**PROMPT**
Lines below starting with the line with "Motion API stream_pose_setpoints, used" and going on through the line with "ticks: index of" must be output exactly; the rest of the records must be left out.

-=-=-

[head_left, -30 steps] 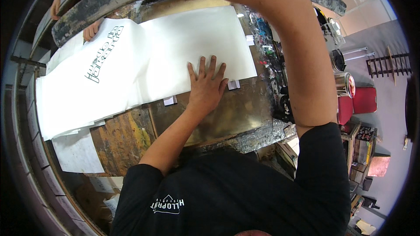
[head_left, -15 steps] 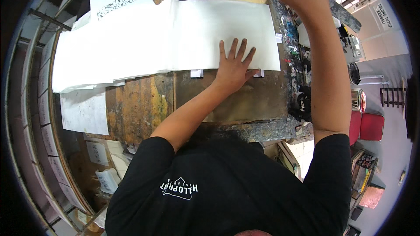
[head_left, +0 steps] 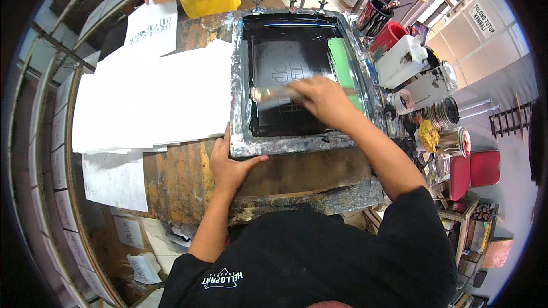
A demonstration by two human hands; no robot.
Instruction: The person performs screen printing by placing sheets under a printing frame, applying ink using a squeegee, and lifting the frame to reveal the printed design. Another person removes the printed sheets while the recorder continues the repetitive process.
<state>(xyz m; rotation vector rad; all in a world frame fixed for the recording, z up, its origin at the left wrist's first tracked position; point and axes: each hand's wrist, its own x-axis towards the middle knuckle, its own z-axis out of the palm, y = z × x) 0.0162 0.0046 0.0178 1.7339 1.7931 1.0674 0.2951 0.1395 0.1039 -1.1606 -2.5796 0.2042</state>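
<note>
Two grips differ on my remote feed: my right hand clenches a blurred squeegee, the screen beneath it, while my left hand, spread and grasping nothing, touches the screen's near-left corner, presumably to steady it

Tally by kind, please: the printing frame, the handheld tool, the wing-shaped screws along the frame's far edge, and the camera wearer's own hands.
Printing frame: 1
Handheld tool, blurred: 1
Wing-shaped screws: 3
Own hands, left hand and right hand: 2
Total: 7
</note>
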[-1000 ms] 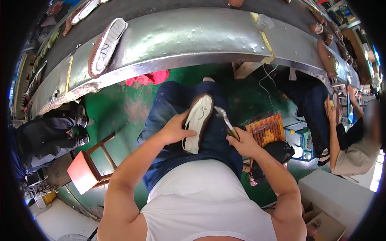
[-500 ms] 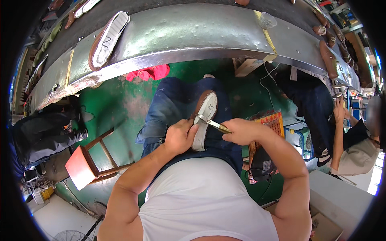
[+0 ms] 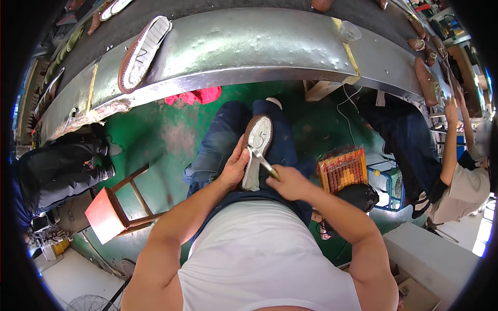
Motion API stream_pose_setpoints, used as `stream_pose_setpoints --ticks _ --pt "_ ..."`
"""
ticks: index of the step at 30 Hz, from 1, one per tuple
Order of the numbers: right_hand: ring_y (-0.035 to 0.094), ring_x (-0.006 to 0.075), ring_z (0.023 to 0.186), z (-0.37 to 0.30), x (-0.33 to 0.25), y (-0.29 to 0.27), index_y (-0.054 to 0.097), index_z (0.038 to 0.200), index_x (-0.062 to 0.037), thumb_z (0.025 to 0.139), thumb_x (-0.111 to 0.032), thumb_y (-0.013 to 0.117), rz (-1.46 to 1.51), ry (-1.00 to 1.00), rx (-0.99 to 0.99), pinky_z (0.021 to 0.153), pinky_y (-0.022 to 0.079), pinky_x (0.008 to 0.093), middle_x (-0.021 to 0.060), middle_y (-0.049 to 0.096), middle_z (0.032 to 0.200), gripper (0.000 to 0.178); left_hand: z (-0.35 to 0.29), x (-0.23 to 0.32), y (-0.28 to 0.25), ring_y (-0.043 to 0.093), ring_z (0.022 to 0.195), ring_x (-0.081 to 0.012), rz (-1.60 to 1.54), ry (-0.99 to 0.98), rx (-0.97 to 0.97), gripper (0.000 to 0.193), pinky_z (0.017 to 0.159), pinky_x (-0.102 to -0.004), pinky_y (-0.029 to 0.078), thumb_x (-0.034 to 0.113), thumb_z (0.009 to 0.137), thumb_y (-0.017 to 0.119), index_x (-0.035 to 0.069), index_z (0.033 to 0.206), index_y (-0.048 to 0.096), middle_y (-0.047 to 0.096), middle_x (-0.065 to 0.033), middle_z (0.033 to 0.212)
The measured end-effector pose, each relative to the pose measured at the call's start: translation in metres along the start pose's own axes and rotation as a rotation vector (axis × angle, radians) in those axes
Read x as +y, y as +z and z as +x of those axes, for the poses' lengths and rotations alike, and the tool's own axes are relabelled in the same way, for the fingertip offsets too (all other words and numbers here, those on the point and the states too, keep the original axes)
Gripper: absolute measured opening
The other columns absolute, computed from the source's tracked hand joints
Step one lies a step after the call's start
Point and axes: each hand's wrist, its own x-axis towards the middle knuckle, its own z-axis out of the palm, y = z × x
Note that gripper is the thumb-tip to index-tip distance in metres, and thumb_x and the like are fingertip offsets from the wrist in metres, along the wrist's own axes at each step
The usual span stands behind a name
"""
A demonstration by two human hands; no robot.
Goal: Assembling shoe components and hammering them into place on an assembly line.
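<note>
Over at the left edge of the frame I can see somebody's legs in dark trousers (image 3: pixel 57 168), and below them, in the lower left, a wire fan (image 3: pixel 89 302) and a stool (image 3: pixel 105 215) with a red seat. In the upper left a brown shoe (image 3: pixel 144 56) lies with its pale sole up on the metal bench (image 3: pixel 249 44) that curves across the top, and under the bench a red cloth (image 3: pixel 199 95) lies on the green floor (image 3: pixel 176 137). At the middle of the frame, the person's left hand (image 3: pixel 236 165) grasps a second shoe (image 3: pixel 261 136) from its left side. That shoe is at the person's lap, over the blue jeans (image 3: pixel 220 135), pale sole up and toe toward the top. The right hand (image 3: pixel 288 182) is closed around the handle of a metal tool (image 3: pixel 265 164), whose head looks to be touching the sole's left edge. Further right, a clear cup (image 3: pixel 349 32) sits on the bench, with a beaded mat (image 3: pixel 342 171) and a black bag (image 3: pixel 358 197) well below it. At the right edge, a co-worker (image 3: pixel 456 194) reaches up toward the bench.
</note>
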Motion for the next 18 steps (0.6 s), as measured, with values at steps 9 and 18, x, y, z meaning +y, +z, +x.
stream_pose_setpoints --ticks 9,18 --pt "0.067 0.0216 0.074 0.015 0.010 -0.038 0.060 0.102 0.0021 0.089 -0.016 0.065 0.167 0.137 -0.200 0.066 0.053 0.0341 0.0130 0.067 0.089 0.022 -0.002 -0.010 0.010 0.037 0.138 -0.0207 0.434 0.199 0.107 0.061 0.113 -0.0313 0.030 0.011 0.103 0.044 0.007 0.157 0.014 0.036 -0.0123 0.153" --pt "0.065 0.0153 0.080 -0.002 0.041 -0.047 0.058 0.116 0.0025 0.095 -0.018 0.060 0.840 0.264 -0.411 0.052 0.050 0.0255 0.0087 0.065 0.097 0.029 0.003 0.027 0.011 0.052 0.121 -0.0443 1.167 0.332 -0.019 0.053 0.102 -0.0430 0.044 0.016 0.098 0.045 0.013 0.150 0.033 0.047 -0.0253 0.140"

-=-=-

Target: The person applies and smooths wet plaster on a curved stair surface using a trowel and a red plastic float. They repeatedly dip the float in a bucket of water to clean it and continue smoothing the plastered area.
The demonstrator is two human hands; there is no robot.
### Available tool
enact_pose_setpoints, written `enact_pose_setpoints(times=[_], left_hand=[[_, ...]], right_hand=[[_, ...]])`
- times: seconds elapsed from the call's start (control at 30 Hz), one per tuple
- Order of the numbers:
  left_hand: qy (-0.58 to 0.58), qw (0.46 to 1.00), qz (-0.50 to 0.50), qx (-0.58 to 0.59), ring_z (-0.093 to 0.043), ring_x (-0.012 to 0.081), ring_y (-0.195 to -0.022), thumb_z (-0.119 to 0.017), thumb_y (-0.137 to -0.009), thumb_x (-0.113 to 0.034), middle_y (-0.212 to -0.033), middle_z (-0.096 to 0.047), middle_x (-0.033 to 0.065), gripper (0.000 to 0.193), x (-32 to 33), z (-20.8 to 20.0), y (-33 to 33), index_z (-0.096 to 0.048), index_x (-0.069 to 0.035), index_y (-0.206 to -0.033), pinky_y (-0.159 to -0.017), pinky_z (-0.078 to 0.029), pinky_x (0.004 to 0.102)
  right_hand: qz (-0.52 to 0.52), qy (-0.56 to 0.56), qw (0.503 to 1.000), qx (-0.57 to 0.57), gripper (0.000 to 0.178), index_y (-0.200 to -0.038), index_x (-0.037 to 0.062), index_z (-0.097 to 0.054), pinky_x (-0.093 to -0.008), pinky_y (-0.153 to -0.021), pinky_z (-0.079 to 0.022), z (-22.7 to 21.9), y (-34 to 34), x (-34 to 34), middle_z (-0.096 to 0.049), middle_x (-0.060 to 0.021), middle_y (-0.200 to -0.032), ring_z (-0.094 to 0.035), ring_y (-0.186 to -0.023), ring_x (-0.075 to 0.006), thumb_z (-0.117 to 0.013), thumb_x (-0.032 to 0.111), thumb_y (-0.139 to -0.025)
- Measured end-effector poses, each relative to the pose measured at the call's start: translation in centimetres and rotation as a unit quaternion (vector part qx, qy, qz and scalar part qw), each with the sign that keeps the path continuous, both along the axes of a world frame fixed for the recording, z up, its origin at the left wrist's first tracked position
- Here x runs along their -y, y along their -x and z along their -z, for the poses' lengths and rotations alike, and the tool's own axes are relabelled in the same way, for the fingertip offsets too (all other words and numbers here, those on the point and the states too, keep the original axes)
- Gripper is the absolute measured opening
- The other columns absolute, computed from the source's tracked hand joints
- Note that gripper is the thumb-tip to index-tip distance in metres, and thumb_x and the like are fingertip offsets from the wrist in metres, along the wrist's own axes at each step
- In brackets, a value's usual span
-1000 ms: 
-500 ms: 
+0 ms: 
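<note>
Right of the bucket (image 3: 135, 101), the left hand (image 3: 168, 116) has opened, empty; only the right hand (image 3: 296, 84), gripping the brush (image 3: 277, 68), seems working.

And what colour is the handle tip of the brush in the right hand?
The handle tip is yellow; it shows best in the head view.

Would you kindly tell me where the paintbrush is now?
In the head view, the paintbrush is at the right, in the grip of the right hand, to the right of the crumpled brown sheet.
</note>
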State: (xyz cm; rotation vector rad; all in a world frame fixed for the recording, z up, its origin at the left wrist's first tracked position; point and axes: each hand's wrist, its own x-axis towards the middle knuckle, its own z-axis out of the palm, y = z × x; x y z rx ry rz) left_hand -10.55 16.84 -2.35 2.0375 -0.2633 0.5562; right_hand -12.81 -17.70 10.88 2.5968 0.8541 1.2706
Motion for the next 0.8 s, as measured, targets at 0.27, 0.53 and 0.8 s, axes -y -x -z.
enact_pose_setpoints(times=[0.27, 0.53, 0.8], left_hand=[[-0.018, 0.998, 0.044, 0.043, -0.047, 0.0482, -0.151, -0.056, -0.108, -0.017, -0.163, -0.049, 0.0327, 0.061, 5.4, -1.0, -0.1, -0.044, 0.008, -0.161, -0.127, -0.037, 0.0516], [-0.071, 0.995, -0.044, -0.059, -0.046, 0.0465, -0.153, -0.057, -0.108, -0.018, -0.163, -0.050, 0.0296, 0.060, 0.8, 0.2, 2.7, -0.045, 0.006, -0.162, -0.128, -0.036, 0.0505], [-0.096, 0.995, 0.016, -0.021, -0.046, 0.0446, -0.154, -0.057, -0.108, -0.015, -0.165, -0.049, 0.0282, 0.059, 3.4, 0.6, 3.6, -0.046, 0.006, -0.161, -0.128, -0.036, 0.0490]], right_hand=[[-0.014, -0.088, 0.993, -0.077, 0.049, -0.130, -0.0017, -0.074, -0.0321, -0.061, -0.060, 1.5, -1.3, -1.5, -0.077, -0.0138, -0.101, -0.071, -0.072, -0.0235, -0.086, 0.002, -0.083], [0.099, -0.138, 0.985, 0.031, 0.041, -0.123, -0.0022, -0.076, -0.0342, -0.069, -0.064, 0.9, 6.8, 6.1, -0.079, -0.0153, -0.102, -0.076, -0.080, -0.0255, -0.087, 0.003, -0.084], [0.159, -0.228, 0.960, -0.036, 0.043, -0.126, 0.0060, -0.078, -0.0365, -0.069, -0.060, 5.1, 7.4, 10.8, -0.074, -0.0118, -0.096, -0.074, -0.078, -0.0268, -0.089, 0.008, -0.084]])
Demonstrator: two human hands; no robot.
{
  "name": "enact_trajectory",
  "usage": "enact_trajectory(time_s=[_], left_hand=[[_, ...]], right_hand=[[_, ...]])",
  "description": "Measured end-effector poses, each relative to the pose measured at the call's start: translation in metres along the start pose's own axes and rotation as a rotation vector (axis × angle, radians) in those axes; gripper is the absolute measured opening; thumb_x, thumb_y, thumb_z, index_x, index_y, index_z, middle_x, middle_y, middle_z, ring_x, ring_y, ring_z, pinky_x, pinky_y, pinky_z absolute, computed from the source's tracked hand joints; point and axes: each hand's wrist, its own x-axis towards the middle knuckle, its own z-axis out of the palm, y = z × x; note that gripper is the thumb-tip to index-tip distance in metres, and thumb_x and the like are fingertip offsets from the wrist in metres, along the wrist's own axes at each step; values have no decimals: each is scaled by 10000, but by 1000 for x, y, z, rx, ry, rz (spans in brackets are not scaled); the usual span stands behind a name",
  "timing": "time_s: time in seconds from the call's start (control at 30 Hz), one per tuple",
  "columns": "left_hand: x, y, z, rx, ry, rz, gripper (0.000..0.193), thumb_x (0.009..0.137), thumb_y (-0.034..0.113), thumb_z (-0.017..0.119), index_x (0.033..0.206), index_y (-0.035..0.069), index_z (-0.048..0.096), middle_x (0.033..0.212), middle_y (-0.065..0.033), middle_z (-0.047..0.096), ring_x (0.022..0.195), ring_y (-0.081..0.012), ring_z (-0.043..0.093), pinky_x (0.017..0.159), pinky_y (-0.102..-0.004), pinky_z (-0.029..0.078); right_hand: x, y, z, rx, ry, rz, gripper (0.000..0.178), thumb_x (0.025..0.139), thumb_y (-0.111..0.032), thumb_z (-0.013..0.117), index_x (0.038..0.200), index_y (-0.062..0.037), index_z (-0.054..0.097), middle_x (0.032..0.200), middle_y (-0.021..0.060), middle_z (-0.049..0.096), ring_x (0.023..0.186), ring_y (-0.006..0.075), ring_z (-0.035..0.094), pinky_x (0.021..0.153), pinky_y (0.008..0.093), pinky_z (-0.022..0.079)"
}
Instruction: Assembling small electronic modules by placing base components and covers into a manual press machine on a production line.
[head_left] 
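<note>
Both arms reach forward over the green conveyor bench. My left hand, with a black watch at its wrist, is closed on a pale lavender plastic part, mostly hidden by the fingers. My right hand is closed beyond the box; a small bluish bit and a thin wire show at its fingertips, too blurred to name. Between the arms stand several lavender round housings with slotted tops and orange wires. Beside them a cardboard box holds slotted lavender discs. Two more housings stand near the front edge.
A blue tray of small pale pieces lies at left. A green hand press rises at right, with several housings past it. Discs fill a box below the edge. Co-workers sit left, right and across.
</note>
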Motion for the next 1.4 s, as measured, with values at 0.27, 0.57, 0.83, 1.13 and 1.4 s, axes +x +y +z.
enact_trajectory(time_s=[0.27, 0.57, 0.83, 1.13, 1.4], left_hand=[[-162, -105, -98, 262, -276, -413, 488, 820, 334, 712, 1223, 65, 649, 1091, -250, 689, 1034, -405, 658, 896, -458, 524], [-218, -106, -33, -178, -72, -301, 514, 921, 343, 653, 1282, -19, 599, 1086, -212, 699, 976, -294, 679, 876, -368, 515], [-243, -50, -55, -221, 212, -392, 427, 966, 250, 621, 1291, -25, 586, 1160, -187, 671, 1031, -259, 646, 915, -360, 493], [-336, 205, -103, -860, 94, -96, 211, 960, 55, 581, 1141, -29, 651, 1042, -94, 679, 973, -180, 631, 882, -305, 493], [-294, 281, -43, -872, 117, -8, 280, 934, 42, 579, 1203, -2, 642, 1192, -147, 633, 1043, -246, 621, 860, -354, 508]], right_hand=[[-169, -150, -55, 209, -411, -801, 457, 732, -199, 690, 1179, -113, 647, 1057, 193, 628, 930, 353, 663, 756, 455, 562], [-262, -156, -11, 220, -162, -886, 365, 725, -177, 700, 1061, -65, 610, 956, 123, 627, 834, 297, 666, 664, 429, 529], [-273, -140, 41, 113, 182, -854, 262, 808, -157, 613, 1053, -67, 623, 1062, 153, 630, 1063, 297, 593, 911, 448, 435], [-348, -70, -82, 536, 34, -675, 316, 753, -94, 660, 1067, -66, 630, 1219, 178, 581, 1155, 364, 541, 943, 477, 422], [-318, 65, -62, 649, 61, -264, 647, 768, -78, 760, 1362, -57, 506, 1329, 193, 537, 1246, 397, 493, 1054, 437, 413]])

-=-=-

**WRITTEN ANSWER**
Motion API stream_pose_setpoints, used as `stream_pose_setpoints --ticks _ --pt "_ ..."`
"""
ticks: index of the step at 30 Hz, from 1, one per tuple

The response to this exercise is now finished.